Cümlemin uzunluğu ve bir o kadar da saçma bir şekilde komik oluşu gülmeme neden olmuştu.
Havada rahatsız etmeyen bir serinlik olsada burnumun üşüyüp kızardığı gerçeğini göz ardı edemezdim.

Lanet olası vicdanım da Hyunjin şerefsizini yalnız bırakmama izin vermiyordu.

Seslenmeme herhangi bir karşılık alamamıştım.
Ama beyefendiyi arka bahçenin korkuluklarına dayanmış bir şekilde hemen karşımızdaki denizi izlerken bulduğum içinde mutlu olmuştum.

Ailevi sıkıntıları bir yana dursun, kendi içinde yaşadığı şeylerde vardı. Seungyoun'a dahi anlatamadığı şeyler. Birde bunların üzerine her ne kadar karşılığında ücrette alsa dinlediği başka dertlerde biniyordu.

İnsani bir yaklaşım göstererek onun açısından düşünmüştüm ve cidden ağırdı.
Kırıldığı tonlarca şey varmış gibi görünüyordu.
Uzaktan bakılınca neşeli ve sıcakkanlı görünsede öyle değildi.

Derince bir nefes alıp yanına adımlarken ses etmeden ona bakmaya başlamıştım.
Sinirli görünüyordu.
Yaslandığı korkuluğun demirini öyle sıkı tutuyordu ki elleri bembeyaz olmuştu.

"Hyunjin?"

"Efendim?"

İyi misin gibi saçma sapan bir soru soracak kadar salak değildim çünkü çocuk iyi değildi.

Peki ben bu durumun içine nasıl düşmüştüm?
Aslında bunu sorgulamamam gerekirdi çünkü Hyunjin'in peşine en başından beri takılan kişi bendim.

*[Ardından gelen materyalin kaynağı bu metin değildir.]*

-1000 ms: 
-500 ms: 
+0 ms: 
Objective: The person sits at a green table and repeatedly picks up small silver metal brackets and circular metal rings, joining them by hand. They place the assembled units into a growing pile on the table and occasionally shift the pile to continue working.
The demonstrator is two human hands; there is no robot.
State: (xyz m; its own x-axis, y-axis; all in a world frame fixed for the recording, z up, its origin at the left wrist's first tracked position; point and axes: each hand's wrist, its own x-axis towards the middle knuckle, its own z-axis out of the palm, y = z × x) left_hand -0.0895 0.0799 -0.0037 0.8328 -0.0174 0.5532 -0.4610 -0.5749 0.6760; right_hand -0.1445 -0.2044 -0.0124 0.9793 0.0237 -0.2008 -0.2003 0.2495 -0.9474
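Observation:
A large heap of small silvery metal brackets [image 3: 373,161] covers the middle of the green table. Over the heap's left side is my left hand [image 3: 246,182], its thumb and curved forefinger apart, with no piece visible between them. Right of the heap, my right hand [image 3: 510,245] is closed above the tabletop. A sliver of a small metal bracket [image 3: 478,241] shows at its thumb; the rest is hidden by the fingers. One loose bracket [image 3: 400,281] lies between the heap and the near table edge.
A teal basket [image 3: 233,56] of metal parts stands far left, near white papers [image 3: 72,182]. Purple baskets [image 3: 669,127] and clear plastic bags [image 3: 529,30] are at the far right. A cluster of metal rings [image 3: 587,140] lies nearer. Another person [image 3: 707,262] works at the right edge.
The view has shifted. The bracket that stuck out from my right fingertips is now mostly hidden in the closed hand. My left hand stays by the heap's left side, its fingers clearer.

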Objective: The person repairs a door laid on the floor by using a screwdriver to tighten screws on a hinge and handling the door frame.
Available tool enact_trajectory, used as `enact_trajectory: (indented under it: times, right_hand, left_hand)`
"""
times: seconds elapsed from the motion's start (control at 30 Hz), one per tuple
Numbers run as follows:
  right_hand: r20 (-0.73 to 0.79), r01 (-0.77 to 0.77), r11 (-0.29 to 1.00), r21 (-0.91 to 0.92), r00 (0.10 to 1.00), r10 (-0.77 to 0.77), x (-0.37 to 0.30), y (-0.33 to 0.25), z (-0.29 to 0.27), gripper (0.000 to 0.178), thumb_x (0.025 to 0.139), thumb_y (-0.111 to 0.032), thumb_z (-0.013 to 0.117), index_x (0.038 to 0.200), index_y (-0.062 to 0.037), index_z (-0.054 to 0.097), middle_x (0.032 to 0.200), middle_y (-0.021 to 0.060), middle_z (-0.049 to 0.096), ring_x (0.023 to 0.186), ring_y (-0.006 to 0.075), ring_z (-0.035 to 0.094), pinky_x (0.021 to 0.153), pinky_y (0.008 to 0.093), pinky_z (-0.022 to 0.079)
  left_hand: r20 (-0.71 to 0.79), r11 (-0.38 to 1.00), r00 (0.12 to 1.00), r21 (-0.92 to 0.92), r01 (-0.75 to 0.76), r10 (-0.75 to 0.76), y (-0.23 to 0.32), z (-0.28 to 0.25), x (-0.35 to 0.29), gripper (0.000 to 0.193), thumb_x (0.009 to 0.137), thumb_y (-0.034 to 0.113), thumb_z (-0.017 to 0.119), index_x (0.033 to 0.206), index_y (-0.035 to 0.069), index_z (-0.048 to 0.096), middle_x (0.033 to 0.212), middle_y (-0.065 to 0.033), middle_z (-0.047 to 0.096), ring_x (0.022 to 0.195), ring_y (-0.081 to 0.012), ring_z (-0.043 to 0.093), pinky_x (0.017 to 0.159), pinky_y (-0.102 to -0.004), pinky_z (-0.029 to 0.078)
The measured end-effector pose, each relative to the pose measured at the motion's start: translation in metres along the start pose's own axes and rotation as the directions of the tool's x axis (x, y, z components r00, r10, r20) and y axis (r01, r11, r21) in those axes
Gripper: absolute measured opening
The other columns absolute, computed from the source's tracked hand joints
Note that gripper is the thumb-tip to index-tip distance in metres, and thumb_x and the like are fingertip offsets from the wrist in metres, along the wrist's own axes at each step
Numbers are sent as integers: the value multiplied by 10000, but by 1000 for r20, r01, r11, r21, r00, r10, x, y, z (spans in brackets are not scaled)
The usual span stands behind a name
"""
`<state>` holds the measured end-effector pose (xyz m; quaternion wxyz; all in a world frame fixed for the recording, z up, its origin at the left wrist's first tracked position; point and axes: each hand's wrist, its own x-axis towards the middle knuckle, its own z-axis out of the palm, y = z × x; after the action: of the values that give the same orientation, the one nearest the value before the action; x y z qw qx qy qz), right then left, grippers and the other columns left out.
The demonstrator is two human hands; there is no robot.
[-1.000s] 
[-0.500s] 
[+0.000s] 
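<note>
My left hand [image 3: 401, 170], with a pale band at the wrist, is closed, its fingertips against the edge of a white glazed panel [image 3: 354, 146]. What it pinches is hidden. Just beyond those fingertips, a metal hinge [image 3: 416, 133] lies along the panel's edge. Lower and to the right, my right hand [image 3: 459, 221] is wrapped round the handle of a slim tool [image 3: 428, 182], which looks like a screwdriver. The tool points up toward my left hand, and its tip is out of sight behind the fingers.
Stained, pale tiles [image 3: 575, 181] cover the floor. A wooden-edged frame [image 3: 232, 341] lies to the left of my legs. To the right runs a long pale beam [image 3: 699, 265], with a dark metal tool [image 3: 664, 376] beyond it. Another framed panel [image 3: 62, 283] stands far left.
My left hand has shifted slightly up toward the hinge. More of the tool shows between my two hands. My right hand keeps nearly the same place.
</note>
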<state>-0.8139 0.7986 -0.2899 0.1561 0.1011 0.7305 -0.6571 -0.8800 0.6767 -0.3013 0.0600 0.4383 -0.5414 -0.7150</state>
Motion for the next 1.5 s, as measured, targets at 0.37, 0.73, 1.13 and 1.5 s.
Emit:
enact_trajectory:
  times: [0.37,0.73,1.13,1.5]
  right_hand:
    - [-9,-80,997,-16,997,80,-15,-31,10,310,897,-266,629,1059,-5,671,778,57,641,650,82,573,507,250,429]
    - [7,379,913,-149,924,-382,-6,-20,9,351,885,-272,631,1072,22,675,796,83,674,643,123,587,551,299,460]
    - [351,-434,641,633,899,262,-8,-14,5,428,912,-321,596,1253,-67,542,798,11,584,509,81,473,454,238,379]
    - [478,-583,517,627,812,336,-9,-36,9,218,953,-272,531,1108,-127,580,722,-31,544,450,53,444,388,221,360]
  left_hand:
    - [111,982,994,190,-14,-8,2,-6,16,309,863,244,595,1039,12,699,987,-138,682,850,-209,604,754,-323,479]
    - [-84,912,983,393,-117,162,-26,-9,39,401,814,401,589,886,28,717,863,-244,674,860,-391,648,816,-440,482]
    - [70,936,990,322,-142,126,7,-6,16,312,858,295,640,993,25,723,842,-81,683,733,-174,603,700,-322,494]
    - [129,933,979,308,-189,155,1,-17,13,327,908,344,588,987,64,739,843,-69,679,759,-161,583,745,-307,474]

"Onca insanın yükünü taşımak zor olmalı. Hele de kendi yüklerinde varsa."

Ses etmedi.

"Bence insanları dinlemeyi bırak. Unuttuğunu sanıyorsun ama geceleri uyumamanın nedeni tam olarak bunlar. Karşılığını alsan bile sana iyi gelmiyor.
Zekisin. Bursunda var. Bunlar sana yeterde artar. Ailene bağlı yaşamak istemiyorsan yaşama. Kimse seni bu konuda zorlayamaz."

Güldüm. Bu kadar uzun cümle kuran bir tip değildim çünkü.

"Eğer çevren olsaydı. Eğer Seungyoun dışında konuştuğun adam akıllı biri ya da iyi bir arkadaşın olsaydı belki de bu kadar zor gelmezdi sana. Zorlanmadığını düşünsen bile belli oluyor Hyunjin. Bence kendi dertlerin sana yeterince yetiyor."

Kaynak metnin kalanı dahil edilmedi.